Wound progression and healing have been related to the bacteria within a wound environment[50]. Previous knowledge has been limiting as many studies of the wound microbiota largely relied on culture-based methods, resulting in a large proportion microbes not revealed because they do not grow in standard clinical microbiology protocols. Therefore, the current study attempted to look in-depth at the wound microbiome and assess if it can be measured over time when topical antimicrobial (silver oxynitrate) wound dressing treatment is applied. It further aimed to compare the microbiome composition with different sampling methodology and wound types (or body site). To the best of our knowledge, this is the first time the microbiome between swab and debridement samples has been reported (Fig 3), suggesting that the bacterial communities between the wound bed tissue and slough or eschar on the surface differ. The following analyses for each wound (Table C and D in S1 File) further supported that in samples collected from the same wound, different bacterial species occupied different niches as per their substrate/environment preferences. This finding supports clinical best practices pertaining to good wound bed preparation, as well as cleansing and sampling techniques for the clinical microbiology laboratory. This is because a surface swab prior to debridement and cleansing is not indicative of bacterial species found deeper within the wound bed.

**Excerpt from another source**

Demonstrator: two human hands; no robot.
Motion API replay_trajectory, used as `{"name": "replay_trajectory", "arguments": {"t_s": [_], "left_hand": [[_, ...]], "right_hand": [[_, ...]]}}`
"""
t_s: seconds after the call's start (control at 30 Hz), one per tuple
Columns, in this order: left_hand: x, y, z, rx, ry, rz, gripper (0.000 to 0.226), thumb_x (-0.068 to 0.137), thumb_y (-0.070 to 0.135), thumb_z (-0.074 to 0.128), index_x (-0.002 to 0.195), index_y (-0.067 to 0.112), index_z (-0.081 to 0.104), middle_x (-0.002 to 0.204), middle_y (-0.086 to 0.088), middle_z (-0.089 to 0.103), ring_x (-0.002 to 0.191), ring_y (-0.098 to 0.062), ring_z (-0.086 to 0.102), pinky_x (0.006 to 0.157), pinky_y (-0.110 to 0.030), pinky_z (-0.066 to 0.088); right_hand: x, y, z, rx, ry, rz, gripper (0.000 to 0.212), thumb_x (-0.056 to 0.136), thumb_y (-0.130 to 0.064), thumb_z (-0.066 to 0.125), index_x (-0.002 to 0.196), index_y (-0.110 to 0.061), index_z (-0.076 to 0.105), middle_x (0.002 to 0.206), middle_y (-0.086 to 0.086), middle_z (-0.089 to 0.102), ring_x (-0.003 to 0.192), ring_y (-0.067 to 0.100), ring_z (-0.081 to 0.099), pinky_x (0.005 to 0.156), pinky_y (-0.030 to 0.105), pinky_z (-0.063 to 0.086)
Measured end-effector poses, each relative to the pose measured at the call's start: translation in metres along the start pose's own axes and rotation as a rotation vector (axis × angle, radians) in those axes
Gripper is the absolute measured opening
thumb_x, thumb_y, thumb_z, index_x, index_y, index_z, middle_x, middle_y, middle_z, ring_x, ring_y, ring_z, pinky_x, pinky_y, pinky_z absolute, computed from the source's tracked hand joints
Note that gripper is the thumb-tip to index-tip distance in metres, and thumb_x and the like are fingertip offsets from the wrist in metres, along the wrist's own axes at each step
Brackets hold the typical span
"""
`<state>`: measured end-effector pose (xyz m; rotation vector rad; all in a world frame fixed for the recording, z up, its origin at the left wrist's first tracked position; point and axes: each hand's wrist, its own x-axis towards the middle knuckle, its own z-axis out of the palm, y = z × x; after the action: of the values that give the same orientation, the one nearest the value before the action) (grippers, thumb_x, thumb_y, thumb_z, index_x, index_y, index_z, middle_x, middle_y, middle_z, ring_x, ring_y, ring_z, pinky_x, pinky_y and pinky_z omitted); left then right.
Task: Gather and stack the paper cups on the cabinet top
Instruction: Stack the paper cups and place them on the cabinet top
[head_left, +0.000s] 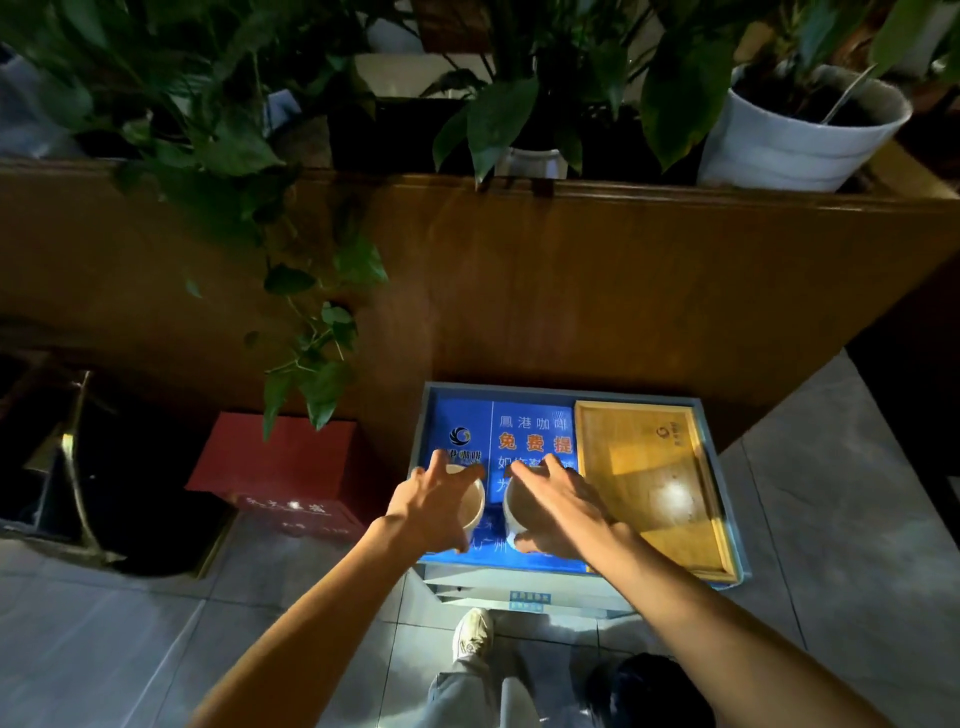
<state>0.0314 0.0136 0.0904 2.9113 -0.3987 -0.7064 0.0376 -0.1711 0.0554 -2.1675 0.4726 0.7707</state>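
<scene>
Two white paper cups stand upright side by side on the blue printed sheet (530, 426) that covers the small cabinet top (724, 530). My left hand (434, 506) is spread over the left cup (474, 506), fingers around its rim. Over the right cup (514, 512) lies my right hand (558, 506), fingers wrapped around its rim and side. Both cups' open mouths show between the fingers. I cannot tell whether either cup is lifted off the sheet.
A yellow wooden tray (649, 483) fills the cabinet top's right half. A red box (291, 475) sits on the floor to the left, beside a dark bin (98, 467). A wooden planter wall (519, 286) with leafy plants rises behind. My shoe (472, 634) is below.
</scene>
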Motion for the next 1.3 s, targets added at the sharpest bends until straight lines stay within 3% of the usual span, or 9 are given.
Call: {"name": "replay_trajectory", "arguments": {"t_s": [0.1,0.27,0.4,0.53,0.63,0.8,1.0,1.17,1.3], "left_hand": [[0.011,-0.011,-0.016,-0.030,-0.005,0.007,0.095,0.053,0.046,0.085,0.134,0.044,0.035,0.131,-0.007,0.040,0.114,-0.039,0.058,0.089,-0.047,0.056],[0.048,-0.027,-0.054,-0.084,0.077,-0.020,0.083,0.054,0.039,0.083,0.123,0.046,0.038,0.126,-0.007,0.041,0.109,-0.040,0.057,0.081,-0.047,0.058],[0.079,-0.038,-0.070,-0.078,0.100,-0.038,0.086,0.059,0.036,0.084,0.128,0.045,0.035,0.135,-0.007,0.036,0.117,-0.040,0.052,0.081,-0.047,0.055],[0.104,-0.047,-0.076,-0.079,0.134,-0.045,0.086,0.062,0.035,0.086,0.128,0.045,0.033,0.134,-0.008,0.037,0.115,-0.040,0.053,0.083,-0.046,0.055],[0.120,-0.050,-0.078,-0.096,0.116,-0.052,0.086,0.064,0.031,0.086,0.130,0.045,0.032,0.136,-0.008,0.035,0.120,-0.040,0.049,0.087,-0.047,0.056],[0.143,-0.049,-0.089,-0.120,0.091,-0.052,0.087,0.065,0.031,0.085,0.134,0.043,0.032,0.139,-0.007,0.035,0.123,-0.039,0.046,0.090,-0.048,0.055],[0.157,-0.049,-0.100,-0.075,0.062,-0.028,0.091,0.064,0.031,0.087,0.137,0.039,0.034,0.141,-0.008,0.037,0.125,-0.038,0.045,0.093,-0.049,0.054],[0.159,-0.049,-0.104,-0.050,0.009,-0.004,0.096,0.065,0.036,0.087,0.141,0.037,0.029,0.145,-0.008,0.032,0.130,-0.038,0.041,0.096,-0.050,0.052],[0.156,-0.051,-0.112,-0.028,-0.027,0.038,0.109,0.063,0.044,0.086,0.149,0.038,0.019,0.152,-0.007,0.024,0.138,-0.036,0.029,0.100,-0.051,0.048]], "right_hand": [[0.009,-0.006,-0.014,0.108,0.012,-0.071,0.090,0.072,-0.057,0.067,0.147,-0.035,0.022,0.154,0.010,0.028,0.137,0.037,0.034,0.109,0.053,0.036],[0.028,-0.034,-0.038,-0.219,0.113,-0.126,0.110,0.056,-0.051,0.079,0.146,-0.041,0.016,0.160,0.011,0.016,0.141,0.037,0.030,0.112,0.051,0.034],[0.051,-0.061,-0.054,-0.301,0.127,-0.179,0.088,0.069,-0.055,0.071,0.143,-0.036,0.026,0.153,0.012,0.031,0.135,0.037,0.038,0.109,0.049,0.038],[0.071,-0.086,-0.060,-0.388,0.188,-0.189,0.085,0.056,-0.047,0.085,0.124,-0.041,0.034,0.127,0.007,0.044,0.109,0.038,0.057,0.081,0.042,0.050],[0.079,-0.097,-0.058,-0.402,0.238,-0.265,0.084,0.053,-0.040,0.089,0.118,-0.044,0.035,0.123,0.006,0.046,0.104,0.035,0.057,0.072,0.040,0.053],[0.095,-0.112,-0.062,-0.445,0.263,-0.299,0.090,0.053,-0.043,0.087,0.126,-0.035,0.036,0.127,0.012,0.047,0.110,0.038,0.056,0.085,0.046,0.055],[0.104,-0.130,-0.064,-0.502,0.268,-0.287,0.080,0.050,-0.038,0.085,0.115,-0.030,0.038,0.119,0.010,0.053,0.100,0.035,0.060,0.071,0.037,0.050],[0.101,-0.134,-0.062,-0.506,0.236,-0.275,0.083,0.048,-0.045,0.084,0.113,-0.032,0.035,0.120,0.009,0.053,0.102,0.036,0.059,0.073,0.040,0.050],[0.101,-0.133,-0.065,-0.562,0.179,-0.219,0.122,0.044,-0.065,0.083,0.143,-0.032,0.020,0.144,0.013,0.038,0.125,0.041,0.047,0.096,0.050,0.047]]}}
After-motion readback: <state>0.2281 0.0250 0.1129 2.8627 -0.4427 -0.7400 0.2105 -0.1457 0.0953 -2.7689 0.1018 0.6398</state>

The bacterial communities of the samples collected before application of the silver dressing (V1 samples) suggests that there is not a core microbiota for a particular sample type, or to patient diabetes status, or to wound type (Table 3 and Fig 4), although our study was not powered for determining statistical significance. Prior to the wound dressing application, the relative abundance of the majority of the predominant OTUs did not differ between diabetic status or among wound locations for both swab and debridement samples, however in a larger cohort statistical difference may be detectable.

As it was previously reported that the microbiome was different between diabetic status and wound locations, analyses were then conducted on V2-V6 samples to identify whether commonality exists depending on patient diabetes status and wound types after treatment. Patient diabetes status did not influence the wound microbiome in terms of sample alpha diversity and for the presence of each OTU after wound dressing treatment (Table 4), indicating that the wound dressing applied in the current study did not trigger different responses according to patient diabetes status. However, the relative abundance of Staphylococcus sp./Staphylococcus aureus appeared to be higher in non-diabetic patients while Streptococcus sp. was higher in diabetic patients for both swab and debridement samples (Fig 5). If the metabolic profiles of the blood and skin between diabetic and non-diabetic patients differs and influences bacterial colonization, the microbial responses to antimicrobial treatments may also differ. Further analyses on the metabolome of blood and skin samples and their associations with the microbiome would provide better insights into microbial communities and their prevalence between diabetic and non-diabetic patients.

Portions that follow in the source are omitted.